En la campaña pasada, ya convertido en uno de los estelares del cuerpo de pitcheo de los Filis, Padilla empezó a hacer gestiones para lograr que José se convirtiera en uno de los bat-boys del club, de hecho, en julio, durante la gira del equipo por San Diego y Los Ángeles, el culichi compartió el dogout con los Filis y al comenzar los partidos ocupaba un lugar en el palco de invitados especiales de la escuadra visitante.

Esta vez, gracias a las buenas relaciones de Vicente con la gerencia de Filadelfia, Gil Millán tiene ya una labor designada dentro del cuerpo de bat-boys del equipo.

“Estoy muy contento por ser el primer culichi en ocupar un puesto de bat-boy en las Mayores. Ojalá que las cosas salgan bien allá y que pueda hacer carrera”, confiesa Gil al ser entrevistado en su casa situada en uno de los edificios de la colonia Infonavit Humaya.

La aventura del chamaco empezará éste miércoles, cuanto tome un vuelo a Los Ángeles en cuyo aeropuerto será recibido por el propio abogado de Padilla.
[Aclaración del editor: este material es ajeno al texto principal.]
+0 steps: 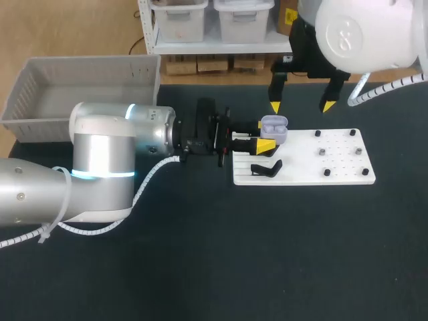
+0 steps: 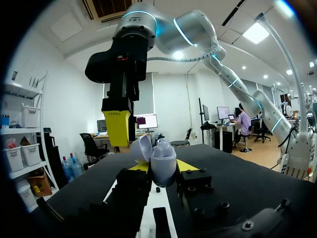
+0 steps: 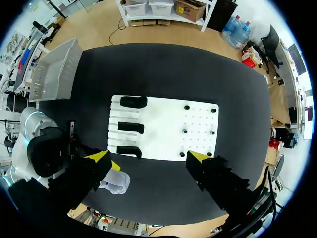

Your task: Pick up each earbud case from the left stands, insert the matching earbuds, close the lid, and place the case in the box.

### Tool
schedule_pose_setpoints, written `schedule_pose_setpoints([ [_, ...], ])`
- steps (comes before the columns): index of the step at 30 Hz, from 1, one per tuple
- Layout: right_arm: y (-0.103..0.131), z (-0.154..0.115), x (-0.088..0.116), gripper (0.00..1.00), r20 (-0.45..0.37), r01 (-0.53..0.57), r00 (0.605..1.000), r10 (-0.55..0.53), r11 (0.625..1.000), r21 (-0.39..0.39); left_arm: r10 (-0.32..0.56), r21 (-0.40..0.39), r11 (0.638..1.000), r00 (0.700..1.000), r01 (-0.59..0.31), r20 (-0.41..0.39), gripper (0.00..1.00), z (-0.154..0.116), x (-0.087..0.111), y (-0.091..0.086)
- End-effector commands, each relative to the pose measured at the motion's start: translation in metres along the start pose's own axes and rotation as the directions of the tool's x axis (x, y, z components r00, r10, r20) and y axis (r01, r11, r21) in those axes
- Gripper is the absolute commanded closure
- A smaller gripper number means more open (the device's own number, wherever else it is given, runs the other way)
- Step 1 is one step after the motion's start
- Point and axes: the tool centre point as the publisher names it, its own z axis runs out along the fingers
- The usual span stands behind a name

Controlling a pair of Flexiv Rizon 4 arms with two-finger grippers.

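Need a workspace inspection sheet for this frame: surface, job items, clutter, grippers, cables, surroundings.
Surface: dark table with a white stand board on it.
Job's things: lavender earbud case, lid open, earbuds showing inside; black stands on the board; grey box at the table's rear left.
Clutter: nothing seen.
Grippers: left gripper shut on the case; right gripper open, empty, near the case.
Cables: spiral-wrapped cable on the left arm, another on the right.
Surroundings: nothing seen.

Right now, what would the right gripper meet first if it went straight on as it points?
Most likely the bare white board, though depth is unclear; the open case lies off to the side of that line.
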Motion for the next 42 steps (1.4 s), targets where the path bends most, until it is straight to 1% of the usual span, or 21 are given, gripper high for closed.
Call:
schedule_pose_setpoints([
  [1,0.003,0.002,0.005,0.0,-0.019,0.023,1.0,-0.023,1.0,-0.008,0.001,-0.005,1.0,1.0,-0.001,-0.001,1.0,0.0,0.0,-0.001],
  [7,0.008,0.001,0.02,0.0,-0.049,0.066,0.997,-0.066,0.998,-0.009,0.001,-0.005,1.0,1.0,-0.001,-0.001,1.0,0.0,0.0,-0.001],
  [9,0.009,0.0,0.024,0.0,-0.049,0.075,0.996,-0.075,0.997,-0.001,0.001,-0.005,1.0,1.0,-0.001,-0.001,1.0,0.0,0.0,-0.001],
  [10,0.009,0.0,0.025,0.0,-0.04,0.069,0.997,-0.069,0.998,0.013,0.001,-0.005,1.0,1.0,-0.001,-0.001,1.0,0.0,0.0,-0.001],
  [11,0.007,-0.001,0.026,0.0,-0.032,0.064,0.997,-0.064,0.998,0.01,0.001,-0.005,1.0,1.0,-0.001,-0.001,1.0,0.0,0.0,-0.001],
  [13,0.002,-0.008,0.028,0.0,0.019,0.031,0.999,-0.031,0.999,0.013,0.001,-0.005,1.0,1.0,-0.001,-0.001,1.0,0.0,0.0,-0.001],
  [16,-0.009,-0.026,0.036,0.0,0.092,0.004,0.996,-0.005,1.0,0.003,0.001,-0.005,1.0,1.0,-0.001,-0.001,1.0,0.0,0.0,-0.001],
  [18,-0.016,-0.039,0.044,0.0,0.134,0.013,0.991,-0.012,1.0,-0.006,-0.01,-0.018,1.0,1.0,0.01,-0.008,1.0,-0.004,-0.004,-0.002],
  [20,-0.024,-0.052,0.056,0.0,0.176,0.018,0.984,-0.017,1.0,-0.008,-0.017,-0.058,0.998,0.999,0.014,-0.038,1.0,-0.013,-0.011,-0.004],
  [23,-0.036,-0.068,0.073,0.0,0.231,0.012,0.973,-0.007,1.0,-0.018,-0.052,-0.139,0.989,0.998,0.045,-0.046,1.0,-0.031,-0.02,-0.008],
  [25,-0.044,-0.077,0.083,0.0,0.262,-0.008,0.965,0.015,1.0,-0.029,-0.078,-0.2,0.977,0.996,0.07,-0.032,1.0,-0.044,-0.025,-0.012],
  [26,-0.049,-0.082,0.089,0.0,0.281,-0.02,0.959,0.03,0.999,-0.039,-0.09,-0.245,0.966,0.996,0.083,-0.019,1.0,-0.052,-0.03,-0.013],
  [29,-0.052,-0.084,0.091,0.0,0.289,-0.027,0.956,0.04,0.999,-0.047,-0.095,-0.33,0.939,0.995,0.093,0.01,1.0,-0.071,-0.044,-0.014],
  [31,-0.052,-0.084,0.091,0.0,0.289,-0.027,0.956,0.04,0.999,-0.047,-0.068,-0.385,0.92,0.997,0.073,0.024,1.0,-0.087,-0.06,-0.013],
  [33,-0.052,-0.084,0.091,0.0,0.289,-0.027,0.956,0.04,0.999,-0.047,-0.04,-0.422,0.905,0.999,0.046,0.022,1.0,-0.1,-0.072,-0.011],
  [34,-0.052,-0.084,0.091,0.0,0.289,-0.027,0.956,0.04,0.999,-0.047,-0.017,-0.455,0.89,1.0,0.021,0.014,1.0,-0.112,-0.081,-0.009],
  [36,-0.052,-0.084,0.091,0.0,0.289,-0.027,0.956,0.04,0.999,-0.047,0.015,-0.5,0.866,1.0,-0.01,0.006,1.0,-0.129,-0.092,-0.005],
  [39,-0.052,-0.084,0.091,0.0,0.289,-0.027,0.956,0.04,0.999,-0.047,0.049,-0.544,0.837,0.998,-0.067,-0.048,1.0,-0.155,-0.1,0.001],
  [41,-0.052,-0.084,0.091,0.0,0.289,-0.027,0.956,0.04,0.999,-0.047,0.057,-0.606,0.792,0.997,-0.074,-0.046,1.0,-0.183,-0.104,0.011],
  [42,-0.052,-0.084,0.091,0.0,0.289,-0.027,0.956,0.04,0.999,-0.047,0.065,-0.63,0.772,0.996,-0.089,-0.061,1.0,-0.194,-0.104,0.016],
])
Éste se encargará de comprarle el boleto de avión a Filadelfia, donde lo esperará el nicaragüense para inscribirlo en un curso de inglés para mientras inicia la temporada.

TODO LISTO

Los padres de José, Jesús Ramón Gil y Carmen Millán, ya dieron el visto bueno a los planes de su hijo y Padilla, “sólo estoy esperando que mi papá regrese de viaje, o sea hoy, para que firme la carta notariada y pueda viajar con su permiso”, asegura.

Millán llegó a los Tomateros hace seis años, y al igual que ahora, también contó con un poco de suerte para enrolarse en el equipo. Recuerda que una ocasión estaba en la taquilla del “Ángel Flores” comprando boletos cuando se le acercó su amigo Adrián Manzano y lo invitó a pasar al dogout del equipo local. Fue así como poco después logró el empleo.

“Estoy muy agradecido con la organización de los Tomateros por lo mucho que me han ayudado. He hecho muchos amigos en el club y espero regresar la temporada entrante”, dice mientras porta una gorra alusiva al Juego de Estrellas celebrado el año pasado, en Milwaukee, y que le regaló Padilla en octubre.